> ASSIGNMENT:
From the listing below, reproduce word for word the part that opens with the line containing "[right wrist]" and closes with the line containing "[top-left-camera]"; reproduce nothing else.

> EXTRACTED RECORDS:

=======

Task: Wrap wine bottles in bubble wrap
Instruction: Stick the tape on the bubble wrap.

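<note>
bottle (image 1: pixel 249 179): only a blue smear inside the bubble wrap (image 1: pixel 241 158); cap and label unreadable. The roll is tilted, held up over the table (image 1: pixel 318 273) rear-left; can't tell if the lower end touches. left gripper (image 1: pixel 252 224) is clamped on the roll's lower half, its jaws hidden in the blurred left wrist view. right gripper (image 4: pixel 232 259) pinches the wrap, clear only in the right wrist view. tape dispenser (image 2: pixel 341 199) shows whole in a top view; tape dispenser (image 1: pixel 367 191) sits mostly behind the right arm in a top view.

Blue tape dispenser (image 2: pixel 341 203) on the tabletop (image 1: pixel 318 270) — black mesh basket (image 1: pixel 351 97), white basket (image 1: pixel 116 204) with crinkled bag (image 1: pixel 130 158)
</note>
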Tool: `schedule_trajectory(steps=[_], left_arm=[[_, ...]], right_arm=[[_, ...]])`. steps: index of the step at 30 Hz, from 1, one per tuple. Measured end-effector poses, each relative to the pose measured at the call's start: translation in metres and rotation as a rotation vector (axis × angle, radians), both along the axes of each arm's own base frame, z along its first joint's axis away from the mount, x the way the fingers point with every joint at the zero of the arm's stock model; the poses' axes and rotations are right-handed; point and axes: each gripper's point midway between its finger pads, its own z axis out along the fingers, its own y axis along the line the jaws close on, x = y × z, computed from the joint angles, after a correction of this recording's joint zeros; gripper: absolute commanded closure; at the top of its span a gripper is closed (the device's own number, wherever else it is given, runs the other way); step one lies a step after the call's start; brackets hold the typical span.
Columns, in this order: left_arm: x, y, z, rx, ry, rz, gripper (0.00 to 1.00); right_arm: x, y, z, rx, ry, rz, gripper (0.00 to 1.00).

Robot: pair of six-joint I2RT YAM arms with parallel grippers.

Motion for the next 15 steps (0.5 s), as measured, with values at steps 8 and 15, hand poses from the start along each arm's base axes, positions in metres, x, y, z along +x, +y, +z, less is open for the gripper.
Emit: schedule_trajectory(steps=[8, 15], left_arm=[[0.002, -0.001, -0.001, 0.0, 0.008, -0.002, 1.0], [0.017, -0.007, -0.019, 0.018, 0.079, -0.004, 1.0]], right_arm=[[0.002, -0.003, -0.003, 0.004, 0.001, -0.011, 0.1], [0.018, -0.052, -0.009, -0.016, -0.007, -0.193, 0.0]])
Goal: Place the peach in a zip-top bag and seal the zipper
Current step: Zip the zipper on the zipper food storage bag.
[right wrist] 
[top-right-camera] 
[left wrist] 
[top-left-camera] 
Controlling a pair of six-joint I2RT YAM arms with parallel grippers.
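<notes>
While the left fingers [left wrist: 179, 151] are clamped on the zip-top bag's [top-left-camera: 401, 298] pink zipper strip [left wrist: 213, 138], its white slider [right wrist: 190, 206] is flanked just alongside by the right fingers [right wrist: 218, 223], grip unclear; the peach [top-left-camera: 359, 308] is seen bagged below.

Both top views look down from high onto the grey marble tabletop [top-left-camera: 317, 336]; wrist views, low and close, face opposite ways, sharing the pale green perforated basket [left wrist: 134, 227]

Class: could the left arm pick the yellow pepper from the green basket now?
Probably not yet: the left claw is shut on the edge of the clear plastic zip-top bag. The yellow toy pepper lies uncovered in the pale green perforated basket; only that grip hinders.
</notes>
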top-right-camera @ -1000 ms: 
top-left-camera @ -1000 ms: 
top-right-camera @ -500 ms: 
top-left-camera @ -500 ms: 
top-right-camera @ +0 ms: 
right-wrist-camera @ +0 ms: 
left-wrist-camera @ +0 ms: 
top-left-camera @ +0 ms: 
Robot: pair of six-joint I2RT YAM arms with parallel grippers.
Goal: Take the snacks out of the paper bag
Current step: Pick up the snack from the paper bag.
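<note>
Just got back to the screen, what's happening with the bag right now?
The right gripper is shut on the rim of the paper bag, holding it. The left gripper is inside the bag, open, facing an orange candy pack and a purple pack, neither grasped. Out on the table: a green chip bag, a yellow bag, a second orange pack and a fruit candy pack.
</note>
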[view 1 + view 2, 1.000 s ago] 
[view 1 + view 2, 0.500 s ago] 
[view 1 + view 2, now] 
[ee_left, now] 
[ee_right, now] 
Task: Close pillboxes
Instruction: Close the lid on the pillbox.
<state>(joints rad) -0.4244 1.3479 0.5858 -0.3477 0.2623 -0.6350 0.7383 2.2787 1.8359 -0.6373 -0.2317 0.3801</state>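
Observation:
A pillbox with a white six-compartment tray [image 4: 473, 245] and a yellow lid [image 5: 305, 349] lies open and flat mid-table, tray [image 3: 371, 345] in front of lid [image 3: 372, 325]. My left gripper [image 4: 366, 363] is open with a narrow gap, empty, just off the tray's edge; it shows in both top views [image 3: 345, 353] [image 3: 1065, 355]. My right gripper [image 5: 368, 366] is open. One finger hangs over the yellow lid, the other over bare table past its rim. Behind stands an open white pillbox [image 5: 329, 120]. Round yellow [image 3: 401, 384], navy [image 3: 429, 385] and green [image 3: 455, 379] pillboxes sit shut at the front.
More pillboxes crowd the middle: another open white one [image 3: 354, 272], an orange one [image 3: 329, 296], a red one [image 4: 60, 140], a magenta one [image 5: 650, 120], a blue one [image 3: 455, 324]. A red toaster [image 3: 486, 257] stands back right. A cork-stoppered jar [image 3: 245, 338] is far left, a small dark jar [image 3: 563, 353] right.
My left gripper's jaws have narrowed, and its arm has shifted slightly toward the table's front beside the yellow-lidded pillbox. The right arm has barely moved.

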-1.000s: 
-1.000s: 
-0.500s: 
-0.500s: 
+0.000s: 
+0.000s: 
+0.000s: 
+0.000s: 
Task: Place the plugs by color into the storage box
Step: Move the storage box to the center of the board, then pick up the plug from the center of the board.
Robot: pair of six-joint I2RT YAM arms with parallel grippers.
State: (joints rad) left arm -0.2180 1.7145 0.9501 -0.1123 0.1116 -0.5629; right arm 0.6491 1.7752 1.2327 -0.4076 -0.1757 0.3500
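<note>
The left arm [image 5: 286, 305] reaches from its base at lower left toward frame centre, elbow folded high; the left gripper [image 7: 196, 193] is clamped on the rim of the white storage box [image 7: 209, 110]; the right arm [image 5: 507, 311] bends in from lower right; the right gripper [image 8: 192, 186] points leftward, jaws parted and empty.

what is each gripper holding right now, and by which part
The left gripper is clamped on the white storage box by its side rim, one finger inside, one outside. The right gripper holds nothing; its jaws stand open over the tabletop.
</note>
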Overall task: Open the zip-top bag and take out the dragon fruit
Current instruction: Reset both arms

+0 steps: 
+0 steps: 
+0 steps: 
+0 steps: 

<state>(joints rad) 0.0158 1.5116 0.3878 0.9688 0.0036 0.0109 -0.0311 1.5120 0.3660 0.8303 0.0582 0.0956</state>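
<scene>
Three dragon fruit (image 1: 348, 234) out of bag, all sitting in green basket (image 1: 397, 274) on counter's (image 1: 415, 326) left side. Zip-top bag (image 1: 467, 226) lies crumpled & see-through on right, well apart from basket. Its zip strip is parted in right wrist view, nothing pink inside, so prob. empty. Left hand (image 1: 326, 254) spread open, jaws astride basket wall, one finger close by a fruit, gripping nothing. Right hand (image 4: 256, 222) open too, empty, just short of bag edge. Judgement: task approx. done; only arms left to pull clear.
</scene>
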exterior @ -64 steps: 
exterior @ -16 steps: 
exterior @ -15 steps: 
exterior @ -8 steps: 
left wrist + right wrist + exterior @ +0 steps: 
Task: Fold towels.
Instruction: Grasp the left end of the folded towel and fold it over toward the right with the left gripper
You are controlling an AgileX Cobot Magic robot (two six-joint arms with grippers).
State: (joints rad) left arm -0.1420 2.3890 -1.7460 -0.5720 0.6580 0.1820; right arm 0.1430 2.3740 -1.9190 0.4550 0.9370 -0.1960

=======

> SOLUTION TO THE PROBLEM:
[right wrist] 
[top-right-camera] 
[left wrist] 
[top-left-camera] 

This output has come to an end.